■ Task item ■
Your answer should be one number: the count of lines in the data below that include "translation".

Data to process START

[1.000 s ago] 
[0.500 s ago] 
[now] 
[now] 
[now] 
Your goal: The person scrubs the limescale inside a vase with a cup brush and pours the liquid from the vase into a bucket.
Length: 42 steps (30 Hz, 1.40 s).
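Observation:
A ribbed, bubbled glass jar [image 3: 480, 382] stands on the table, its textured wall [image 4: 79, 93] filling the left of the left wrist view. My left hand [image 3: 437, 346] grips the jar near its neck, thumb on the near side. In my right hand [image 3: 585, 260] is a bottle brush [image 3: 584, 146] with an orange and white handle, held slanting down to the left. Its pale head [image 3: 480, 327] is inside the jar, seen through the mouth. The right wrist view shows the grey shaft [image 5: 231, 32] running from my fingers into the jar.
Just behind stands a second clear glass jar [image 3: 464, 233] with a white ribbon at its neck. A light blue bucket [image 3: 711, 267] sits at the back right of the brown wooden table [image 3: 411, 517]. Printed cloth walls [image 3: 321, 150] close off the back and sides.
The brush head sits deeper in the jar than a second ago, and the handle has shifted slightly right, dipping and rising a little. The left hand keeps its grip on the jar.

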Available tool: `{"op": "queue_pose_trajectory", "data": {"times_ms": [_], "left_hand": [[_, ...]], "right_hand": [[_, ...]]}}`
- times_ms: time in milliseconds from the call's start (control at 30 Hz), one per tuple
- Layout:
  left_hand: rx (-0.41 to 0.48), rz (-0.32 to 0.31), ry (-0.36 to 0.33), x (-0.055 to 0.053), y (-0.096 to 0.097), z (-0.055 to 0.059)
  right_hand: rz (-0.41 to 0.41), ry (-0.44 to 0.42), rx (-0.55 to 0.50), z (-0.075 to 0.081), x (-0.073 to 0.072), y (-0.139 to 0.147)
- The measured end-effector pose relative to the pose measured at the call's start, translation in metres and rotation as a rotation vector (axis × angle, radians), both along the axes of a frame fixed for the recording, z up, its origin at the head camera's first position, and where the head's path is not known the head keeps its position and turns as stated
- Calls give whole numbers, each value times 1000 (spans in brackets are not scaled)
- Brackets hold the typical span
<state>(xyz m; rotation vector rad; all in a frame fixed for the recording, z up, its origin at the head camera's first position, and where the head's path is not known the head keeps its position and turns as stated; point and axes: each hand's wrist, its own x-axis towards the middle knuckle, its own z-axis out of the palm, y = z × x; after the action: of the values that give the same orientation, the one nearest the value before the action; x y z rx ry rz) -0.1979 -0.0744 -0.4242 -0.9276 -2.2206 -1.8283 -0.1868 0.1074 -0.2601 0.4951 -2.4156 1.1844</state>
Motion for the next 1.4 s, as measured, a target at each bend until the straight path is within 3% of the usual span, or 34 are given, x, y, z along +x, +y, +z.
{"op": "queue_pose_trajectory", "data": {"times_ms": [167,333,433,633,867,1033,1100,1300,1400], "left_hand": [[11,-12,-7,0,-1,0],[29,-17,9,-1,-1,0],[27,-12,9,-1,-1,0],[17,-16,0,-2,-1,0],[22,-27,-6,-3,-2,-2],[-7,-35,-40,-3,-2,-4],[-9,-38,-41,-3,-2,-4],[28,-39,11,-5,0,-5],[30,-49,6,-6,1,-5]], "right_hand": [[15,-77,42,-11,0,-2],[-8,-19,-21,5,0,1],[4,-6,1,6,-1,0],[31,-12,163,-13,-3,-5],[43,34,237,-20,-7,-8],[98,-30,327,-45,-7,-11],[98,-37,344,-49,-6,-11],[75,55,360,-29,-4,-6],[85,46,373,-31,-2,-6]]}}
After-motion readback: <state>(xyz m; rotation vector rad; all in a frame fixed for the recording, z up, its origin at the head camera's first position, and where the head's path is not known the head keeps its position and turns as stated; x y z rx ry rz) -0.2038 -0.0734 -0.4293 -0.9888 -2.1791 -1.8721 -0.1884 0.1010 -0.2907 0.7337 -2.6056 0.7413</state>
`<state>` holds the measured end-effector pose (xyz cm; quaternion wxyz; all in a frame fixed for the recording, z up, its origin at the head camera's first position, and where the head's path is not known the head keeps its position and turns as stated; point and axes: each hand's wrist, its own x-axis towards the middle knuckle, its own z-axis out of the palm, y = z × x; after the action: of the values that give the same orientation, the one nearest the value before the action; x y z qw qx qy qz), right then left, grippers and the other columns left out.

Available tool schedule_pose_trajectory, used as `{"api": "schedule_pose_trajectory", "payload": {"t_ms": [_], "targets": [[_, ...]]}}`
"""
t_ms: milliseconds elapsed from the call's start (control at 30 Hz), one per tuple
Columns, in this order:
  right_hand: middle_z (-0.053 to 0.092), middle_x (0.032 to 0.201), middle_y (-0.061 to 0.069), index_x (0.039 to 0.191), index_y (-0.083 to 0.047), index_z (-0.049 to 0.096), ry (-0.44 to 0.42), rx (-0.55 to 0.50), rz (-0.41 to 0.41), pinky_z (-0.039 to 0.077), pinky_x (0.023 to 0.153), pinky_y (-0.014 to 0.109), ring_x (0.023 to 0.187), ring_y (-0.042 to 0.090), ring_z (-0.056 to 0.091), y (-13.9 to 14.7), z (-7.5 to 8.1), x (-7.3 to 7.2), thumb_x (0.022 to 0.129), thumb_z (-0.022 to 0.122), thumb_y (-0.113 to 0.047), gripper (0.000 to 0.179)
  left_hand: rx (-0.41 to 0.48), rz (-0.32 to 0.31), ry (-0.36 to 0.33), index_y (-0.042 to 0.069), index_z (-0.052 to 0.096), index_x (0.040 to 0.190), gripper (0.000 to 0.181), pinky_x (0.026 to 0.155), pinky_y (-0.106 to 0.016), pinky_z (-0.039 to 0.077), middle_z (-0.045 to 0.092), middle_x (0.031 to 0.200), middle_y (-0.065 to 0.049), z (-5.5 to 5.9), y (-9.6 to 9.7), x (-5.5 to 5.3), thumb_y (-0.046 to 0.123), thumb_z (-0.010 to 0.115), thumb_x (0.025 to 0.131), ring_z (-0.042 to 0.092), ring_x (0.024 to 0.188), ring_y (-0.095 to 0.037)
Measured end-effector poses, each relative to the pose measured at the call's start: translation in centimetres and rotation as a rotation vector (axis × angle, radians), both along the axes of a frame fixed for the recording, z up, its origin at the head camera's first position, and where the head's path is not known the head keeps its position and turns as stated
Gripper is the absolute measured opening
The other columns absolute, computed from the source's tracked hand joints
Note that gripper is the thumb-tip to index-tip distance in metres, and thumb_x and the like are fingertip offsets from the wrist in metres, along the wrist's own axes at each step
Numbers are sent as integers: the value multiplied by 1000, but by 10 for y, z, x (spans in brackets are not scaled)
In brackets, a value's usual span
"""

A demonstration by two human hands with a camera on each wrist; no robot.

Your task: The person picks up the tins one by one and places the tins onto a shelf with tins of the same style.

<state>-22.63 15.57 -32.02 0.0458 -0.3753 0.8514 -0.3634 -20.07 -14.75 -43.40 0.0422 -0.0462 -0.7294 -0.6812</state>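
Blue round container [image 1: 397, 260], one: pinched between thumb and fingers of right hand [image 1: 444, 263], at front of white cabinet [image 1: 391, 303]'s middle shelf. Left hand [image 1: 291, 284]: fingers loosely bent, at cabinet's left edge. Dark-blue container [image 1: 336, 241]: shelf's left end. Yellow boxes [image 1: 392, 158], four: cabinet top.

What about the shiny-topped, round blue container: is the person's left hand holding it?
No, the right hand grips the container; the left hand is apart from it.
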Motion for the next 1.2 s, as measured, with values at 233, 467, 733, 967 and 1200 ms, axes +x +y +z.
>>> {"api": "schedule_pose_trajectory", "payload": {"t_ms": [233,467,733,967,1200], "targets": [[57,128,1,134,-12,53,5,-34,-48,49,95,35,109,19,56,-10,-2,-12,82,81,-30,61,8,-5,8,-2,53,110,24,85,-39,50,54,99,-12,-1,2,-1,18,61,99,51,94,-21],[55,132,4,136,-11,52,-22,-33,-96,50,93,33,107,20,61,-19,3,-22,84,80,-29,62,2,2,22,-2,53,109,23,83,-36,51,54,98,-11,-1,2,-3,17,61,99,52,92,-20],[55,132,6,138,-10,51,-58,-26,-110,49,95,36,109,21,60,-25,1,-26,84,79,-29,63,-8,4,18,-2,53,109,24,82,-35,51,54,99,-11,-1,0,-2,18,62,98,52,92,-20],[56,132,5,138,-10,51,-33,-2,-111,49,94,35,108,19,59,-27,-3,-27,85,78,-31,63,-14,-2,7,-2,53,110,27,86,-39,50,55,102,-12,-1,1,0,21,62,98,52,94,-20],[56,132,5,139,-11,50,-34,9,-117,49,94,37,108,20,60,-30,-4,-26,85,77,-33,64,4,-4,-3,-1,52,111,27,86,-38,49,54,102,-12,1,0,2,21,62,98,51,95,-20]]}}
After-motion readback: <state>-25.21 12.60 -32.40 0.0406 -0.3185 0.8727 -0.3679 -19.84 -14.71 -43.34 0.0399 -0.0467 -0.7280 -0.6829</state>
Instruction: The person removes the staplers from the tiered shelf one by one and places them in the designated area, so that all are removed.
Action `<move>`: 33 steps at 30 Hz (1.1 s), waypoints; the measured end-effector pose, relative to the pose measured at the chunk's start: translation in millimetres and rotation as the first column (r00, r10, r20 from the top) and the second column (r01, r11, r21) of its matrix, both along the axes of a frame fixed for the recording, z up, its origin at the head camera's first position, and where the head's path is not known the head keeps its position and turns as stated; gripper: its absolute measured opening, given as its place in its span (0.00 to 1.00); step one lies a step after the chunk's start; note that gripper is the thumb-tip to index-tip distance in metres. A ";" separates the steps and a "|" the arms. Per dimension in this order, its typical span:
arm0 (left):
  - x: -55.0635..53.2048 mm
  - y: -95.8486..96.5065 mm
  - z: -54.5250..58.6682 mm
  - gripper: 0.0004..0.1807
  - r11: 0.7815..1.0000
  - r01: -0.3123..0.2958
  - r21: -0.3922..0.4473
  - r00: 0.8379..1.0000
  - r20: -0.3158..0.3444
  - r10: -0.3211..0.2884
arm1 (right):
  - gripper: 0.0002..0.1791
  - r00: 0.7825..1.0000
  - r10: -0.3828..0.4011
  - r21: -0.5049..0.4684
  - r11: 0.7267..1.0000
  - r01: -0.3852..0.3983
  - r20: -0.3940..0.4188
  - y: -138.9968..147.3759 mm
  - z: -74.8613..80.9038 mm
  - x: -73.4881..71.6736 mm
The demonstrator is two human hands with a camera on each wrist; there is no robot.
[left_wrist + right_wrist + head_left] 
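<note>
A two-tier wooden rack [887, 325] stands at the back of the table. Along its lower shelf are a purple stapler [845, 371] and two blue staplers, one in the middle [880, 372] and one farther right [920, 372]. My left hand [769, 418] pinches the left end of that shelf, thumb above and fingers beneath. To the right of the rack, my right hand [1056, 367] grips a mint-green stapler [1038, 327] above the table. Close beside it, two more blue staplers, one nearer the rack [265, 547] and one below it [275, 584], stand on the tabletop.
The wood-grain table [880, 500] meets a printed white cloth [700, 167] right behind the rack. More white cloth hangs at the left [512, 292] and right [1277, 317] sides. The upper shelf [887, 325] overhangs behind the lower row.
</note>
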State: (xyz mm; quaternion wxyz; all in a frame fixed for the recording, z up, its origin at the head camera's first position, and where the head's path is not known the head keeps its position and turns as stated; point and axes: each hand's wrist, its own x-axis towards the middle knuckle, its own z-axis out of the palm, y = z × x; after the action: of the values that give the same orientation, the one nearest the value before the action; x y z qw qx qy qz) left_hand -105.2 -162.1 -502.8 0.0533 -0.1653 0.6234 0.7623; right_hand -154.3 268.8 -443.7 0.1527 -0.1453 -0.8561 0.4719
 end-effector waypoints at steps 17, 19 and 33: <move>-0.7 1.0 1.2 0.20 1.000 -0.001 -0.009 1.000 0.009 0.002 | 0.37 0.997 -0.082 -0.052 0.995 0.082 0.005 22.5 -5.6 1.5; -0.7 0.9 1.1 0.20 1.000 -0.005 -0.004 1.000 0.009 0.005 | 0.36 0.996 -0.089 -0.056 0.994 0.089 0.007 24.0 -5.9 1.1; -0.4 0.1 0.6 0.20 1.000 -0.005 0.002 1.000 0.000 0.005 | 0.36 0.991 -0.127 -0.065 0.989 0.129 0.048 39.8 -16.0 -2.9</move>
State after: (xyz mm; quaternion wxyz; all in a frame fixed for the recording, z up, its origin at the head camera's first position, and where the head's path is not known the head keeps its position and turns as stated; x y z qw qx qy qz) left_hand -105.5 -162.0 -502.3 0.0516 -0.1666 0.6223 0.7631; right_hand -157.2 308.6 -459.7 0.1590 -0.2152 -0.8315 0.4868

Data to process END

■ Task response ■
3